For over a decade, surgeons have been using joystick-operated robots to navigate inside the body. But for the first time, a team of bioengineers at Boston Children’s Hospital demonstrated a robot that can navigate autonomously inside the human body.
In an animal model of cardiac valve repair, the team programmed a robotic catheter to find the way along the walls of a beating heart to a leaky valve — without the assistance of a surgeon.
According to Science Robotics, small robots can control the body through external forces such as magnetism. This is the first report by senior investigator Pierre Dupont, Ph.D., Chief of Pediatric Cardiac Bioengineering at Boston Children, of the equivalent to the desired destination in the body, adding that autonomous robots help surgeons in complex operations and can reduce tiredness and free surgeons to focus on the most challenging maneuvers and improve results.

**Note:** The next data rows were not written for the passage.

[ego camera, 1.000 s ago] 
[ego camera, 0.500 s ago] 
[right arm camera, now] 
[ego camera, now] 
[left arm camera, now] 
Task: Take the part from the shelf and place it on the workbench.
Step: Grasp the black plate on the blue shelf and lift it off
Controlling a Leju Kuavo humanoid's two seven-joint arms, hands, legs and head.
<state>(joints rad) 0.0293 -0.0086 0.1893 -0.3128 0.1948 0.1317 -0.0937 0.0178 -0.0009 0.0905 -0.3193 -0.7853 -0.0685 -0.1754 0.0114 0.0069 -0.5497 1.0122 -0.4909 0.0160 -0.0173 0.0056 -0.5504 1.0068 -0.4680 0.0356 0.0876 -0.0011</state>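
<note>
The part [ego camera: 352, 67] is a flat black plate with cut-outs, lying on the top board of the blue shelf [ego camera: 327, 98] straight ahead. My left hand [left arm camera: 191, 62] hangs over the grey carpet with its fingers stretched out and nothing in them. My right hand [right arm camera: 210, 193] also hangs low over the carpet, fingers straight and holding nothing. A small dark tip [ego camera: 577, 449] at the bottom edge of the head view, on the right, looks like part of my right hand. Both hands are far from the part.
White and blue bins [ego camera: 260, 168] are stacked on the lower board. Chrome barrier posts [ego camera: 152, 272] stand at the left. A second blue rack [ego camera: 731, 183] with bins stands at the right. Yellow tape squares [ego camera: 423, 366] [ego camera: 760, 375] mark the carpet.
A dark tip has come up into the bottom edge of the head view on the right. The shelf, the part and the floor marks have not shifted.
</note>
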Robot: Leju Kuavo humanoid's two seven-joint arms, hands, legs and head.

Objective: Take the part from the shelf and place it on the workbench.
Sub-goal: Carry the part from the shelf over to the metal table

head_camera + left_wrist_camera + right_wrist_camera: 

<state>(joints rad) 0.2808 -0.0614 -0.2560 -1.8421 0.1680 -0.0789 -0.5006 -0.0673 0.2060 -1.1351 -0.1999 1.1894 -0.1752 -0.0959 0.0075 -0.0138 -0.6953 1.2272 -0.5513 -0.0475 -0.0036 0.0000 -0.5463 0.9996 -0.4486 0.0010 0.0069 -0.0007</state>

“The right way to think about it is by analyzing a fighter pilot with a fighter plane. The fighter plane takes on routine tasks such as flying the plane so that the pilot can concentrate on the mission’s higher levels tasks,” he added.
The robotic catheter in Dupont’s laboratory navigated with an optical touch sensor, informed about cardiac anatomy and preoperative scanning by a map. The touch sensor uses artificial intelligence and image processing algorithms to help the catheter figure out where he or she is at heart and where he or she needs to go.

For the demonstration, the team performed a technically demanding procedure called a paravalvular aortic leak closure, in which repairs heart replacement valves that have begun to leak around the edges. Once the robot catheter reached the location of the leak, an experienced cardiac surgeon took over and inserted the plug to close the hole.
The robotic catheter has successfully navigated to the heart valve leaks in repeated trials approximately the same period as the surgeon (with either a hand tool or a joystick-controlled robot). The robotic catheter’s optical touch sensor sampled its environment at regular intervals using a navigation technique called ‘the following wall,’ much like insect antennas or rodent whiskers sampling the surroundings to build mental maps of unfamiliar dark environments. The sensor told the catheter whether it was touching the blood, the cardiac wall, or a valve, and how hard it was pushing (to prevent the heart from being damaged).
Preoperative imagery and machine learning algorithms contributed to the catheter’s interpretation of visual features. Thus, the robotic catheter advanced from the base of the heart along the left ventricle wall and the leaky valve up to the leak location. Although the autonomous robot took a bit longer to reach the leaky valve than the surgeon, its wall-following technique meant it took the longest path.